## WHAT TO PRODUCE
Of the lines in the data below, write out exactly those from the one holding "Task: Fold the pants" through the one holding "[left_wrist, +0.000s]", both included.

(Stored data)

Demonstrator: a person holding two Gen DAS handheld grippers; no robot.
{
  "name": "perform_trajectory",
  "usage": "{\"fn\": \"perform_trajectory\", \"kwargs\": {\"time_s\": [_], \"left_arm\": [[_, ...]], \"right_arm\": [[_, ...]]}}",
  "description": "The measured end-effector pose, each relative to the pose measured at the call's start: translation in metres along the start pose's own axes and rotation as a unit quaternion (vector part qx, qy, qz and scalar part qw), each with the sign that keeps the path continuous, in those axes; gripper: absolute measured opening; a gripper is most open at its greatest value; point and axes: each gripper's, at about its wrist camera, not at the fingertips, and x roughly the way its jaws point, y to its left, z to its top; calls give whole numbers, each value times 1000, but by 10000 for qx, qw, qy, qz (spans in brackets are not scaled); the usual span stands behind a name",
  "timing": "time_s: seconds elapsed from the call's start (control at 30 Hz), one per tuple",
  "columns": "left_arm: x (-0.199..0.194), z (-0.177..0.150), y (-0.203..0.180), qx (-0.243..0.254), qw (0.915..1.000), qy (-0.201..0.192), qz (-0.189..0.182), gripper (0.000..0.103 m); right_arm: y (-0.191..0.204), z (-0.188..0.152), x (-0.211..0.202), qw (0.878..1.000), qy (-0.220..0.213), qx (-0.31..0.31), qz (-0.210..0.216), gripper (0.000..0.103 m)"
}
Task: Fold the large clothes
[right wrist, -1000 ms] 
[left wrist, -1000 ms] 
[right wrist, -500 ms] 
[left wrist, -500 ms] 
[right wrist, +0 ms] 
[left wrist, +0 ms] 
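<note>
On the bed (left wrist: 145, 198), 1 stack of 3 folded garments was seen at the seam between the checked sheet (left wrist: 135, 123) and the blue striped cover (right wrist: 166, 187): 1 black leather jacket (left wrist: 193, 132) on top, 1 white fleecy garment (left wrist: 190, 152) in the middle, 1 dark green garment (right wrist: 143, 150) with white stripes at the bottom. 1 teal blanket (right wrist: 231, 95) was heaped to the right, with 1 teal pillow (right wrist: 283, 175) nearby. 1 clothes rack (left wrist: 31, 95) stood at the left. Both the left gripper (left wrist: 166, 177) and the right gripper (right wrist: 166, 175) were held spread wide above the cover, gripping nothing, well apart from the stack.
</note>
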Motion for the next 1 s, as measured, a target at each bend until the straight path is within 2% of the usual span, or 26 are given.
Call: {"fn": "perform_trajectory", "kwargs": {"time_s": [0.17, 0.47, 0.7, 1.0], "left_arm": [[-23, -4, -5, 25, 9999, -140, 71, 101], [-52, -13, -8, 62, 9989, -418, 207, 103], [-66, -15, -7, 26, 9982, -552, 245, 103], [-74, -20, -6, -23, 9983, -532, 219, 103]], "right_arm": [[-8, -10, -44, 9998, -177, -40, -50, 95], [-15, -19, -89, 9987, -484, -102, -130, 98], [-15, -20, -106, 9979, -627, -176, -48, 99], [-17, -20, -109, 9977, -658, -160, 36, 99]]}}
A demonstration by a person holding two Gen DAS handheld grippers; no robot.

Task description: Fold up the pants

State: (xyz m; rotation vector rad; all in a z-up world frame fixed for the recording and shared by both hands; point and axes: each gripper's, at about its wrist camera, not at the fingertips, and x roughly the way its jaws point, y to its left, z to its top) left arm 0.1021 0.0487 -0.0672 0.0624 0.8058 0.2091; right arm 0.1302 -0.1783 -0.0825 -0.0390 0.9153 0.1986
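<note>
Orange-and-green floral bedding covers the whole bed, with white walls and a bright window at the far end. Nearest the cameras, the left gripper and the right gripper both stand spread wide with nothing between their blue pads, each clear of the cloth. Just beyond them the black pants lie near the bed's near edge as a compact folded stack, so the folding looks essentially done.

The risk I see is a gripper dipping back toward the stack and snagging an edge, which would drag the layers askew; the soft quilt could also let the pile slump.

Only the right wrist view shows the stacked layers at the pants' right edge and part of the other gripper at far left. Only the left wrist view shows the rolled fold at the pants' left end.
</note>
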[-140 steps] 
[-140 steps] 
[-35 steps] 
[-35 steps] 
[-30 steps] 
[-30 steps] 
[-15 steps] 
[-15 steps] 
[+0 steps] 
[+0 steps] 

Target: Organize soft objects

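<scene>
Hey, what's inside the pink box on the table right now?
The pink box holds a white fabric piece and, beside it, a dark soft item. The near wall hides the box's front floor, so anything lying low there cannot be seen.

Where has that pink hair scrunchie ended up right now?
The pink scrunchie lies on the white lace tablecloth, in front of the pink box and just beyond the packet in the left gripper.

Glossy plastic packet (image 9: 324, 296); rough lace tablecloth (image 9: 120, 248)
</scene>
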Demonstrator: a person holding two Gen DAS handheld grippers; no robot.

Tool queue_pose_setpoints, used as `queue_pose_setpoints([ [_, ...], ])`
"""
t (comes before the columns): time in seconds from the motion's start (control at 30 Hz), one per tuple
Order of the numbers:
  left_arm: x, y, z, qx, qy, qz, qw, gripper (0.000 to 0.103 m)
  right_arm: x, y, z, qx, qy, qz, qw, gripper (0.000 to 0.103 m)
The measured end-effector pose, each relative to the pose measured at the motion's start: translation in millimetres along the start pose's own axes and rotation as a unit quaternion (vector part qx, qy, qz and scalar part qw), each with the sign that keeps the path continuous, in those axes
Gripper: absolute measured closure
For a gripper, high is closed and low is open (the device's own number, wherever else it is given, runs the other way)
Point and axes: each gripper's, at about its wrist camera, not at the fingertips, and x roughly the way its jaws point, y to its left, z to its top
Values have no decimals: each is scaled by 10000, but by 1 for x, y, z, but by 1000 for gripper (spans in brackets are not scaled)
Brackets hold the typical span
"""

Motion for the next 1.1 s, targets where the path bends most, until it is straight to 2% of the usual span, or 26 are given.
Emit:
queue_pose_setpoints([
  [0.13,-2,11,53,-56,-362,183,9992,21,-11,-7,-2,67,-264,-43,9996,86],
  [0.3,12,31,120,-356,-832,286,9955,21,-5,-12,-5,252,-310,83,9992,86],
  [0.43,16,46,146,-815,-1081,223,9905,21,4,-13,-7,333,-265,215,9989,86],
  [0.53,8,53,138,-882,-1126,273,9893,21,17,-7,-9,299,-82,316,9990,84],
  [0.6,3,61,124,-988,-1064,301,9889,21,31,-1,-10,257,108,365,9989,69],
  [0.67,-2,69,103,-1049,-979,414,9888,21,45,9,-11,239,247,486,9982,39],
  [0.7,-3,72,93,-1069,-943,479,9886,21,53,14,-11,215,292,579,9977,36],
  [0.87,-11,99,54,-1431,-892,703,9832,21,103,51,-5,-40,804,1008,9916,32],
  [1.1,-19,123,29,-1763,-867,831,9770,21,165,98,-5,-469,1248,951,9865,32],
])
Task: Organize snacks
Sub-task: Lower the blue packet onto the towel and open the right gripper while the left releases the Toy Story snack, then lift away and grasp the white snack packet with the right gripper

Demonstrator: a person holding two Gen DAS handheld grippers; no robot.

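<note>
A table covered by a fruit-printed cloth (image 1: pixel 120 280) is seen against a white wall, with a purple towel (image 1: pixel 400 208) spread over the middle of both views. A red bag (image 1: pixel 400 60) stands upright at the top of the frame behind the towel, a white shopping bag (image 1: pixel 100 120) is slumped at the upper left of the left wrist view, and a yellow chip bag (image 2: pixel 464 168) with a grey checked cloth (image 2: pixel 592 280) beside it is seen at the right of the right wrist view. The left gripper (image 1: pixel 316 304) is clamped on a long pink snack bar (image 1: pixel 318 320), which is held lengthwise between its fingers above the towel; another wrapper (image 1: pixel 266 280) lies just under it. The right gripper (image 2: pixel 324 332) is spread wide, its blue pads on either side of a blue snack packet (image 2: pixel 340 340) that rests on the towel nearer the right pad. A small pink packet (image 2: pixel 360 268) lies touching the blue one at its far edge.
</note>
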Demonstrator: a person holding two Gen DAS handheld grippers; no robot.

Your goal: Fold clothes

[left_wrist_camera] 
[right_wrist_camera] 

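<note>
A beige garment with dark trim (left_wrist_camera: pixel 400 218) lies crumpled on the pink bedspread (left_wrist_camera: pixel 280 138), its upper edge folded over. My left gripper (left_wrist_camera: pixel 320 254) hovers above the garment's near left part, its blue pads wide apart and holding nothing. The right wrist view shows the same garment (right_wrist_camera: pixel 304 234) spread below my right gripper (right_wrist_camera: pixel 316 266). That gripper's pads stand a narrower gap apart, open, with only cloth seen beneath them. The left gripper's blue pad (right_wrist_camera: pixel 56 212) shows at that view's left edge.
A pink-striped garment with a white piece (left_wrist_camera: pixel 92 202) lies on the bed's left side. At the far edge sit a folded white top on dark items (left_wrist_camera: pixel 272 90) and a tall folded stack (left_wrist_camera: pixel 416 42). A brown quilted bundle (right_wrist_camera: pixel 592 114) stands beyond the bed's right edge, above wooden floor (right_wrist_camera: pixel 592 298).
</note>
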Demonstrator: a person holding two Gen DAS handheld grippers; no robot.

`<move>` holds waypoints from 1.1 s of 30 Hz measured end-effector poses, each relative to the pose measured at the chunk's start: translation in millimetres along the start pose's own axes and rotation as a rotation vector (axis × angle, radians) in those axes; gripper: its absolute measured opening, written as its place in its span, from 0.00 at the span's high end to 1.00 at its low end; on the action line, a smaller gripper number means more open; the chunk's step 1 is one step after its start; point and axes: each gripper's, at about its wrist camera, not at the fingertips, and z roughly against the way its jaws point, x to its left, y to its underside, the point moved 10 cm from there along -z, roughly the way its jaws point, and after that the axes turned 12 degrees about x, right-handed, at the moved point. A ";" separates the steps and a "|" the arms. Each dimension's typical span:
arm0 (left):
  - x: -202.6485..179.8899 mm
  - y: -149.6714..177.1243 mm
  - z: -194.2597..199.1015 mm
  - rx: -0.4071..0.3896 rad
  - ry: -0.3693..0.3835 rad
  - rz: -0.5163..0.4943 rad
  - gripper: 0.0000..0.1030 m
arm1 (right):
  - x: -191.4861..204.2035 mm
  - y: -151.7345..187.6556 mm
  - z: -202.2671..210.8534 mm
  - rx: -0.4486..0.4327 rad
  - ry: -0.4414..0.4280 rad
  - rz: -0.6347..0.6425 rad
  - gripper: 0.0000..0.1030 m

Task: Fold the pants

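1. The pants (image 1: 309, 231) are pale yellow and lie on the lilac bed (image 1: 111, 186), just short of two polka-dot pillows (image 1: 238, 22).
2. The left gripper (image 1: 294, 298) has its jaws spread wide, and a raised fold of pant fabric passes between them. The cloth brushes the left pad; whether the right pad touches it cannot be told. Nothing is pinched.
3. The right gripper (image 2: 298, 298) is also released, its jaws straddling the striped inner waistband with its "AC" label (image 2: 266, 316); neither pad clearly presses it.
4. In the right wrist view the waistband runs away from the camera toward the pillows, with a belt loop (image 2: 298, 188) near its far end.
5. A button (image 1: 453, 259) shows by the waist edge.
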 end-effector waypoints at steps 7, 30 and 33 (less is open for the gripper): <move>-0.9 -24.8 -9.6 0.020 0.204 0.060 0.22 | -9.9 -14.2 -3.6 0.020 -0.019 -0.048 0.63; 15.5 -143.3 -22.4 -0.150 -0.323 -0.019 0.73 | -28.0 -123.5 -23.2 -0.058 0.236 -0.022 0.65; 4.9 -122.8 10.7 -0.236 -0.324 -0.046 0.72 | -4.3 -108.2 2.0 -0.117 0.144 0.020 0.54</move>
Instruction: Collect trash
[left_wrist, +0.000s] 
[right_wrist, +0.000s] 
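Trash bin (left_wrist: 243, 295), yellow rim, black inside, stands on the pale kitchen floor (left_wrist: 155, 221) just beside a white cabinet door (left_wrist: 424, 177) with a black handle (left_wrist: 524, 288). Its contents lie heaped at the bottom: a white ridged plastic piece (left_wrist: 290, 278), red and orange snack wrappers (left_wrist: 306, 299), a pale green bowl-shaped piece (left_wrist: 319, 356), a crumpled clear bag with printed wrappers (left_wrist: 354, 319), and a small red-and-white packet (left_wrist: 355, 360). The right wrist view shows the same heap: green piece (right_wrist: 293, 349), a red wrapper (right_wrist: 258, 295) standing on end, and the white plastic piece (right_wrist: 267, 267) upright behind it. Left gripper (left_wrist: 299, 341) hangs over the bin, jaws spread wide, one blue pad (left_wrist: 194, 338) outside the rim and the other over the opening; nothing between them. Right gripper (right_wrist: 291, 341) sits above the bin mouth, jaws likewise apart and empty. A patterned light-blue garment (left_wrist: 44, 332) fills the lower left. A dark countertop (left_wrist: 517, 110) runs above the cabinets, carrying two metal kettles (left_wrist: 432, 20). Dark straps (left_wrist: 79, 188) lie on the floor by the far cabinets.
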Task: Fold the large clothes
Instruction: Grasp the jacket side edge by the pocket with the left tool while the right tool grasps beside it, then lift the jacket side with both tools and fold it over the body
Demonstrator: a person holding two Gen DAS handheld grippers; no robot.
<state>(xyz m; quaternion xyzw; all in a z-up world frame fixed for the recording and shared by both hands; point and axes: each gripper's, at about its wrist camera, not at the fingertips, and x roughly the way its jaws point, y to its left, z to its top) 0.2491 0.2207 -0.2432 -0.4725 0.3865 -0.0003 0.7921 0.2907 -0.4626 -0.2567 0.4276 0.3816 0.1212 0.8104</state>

## EXPECTED OUTPUT
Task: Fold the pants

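1. The pants (image 1: 309, 231) are pale yellow and lie on the lilac bed (image 1: 111, 186), just short of two polka-dot pillows (image 1: 238, 22).
2. The left gripper (image 1: 294, 298) has its jaws spread wide, and a raised fold of pant fabric passes between them. The cloth brushes the left pad; whether the right pad touches it cannot be told. Nothing is pinched.
3. The right gripper (image 2: 298, 298) is also released, its jaws straddling the striped inner waistband with its "AC" label (image 2: 266, 316); neither pad clearly presses it.
4. In the right wrist view the waistband runs away from the camera toward the pillows, with a belt loop (image 2: 298, 188) near its far end.
5. A button (image 1: 453, 259) shows by the waist edge.
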 end-effector waypoints at steps 7, 30 and 33 (less is open for the gripper): <move>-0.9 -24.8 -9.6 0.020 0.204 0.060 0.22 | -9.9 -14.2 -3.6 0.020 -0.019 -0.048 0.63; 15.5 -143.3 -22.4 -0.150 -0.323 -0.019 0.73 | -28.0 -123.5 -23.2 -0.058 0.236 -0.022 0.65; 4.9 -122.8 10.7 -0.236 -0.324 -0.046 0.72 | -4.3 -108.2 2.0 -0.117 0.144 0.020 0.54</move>
Instruction: Collect trash
[left_wrist, +0.000s] 

Work on this exercise has been finished.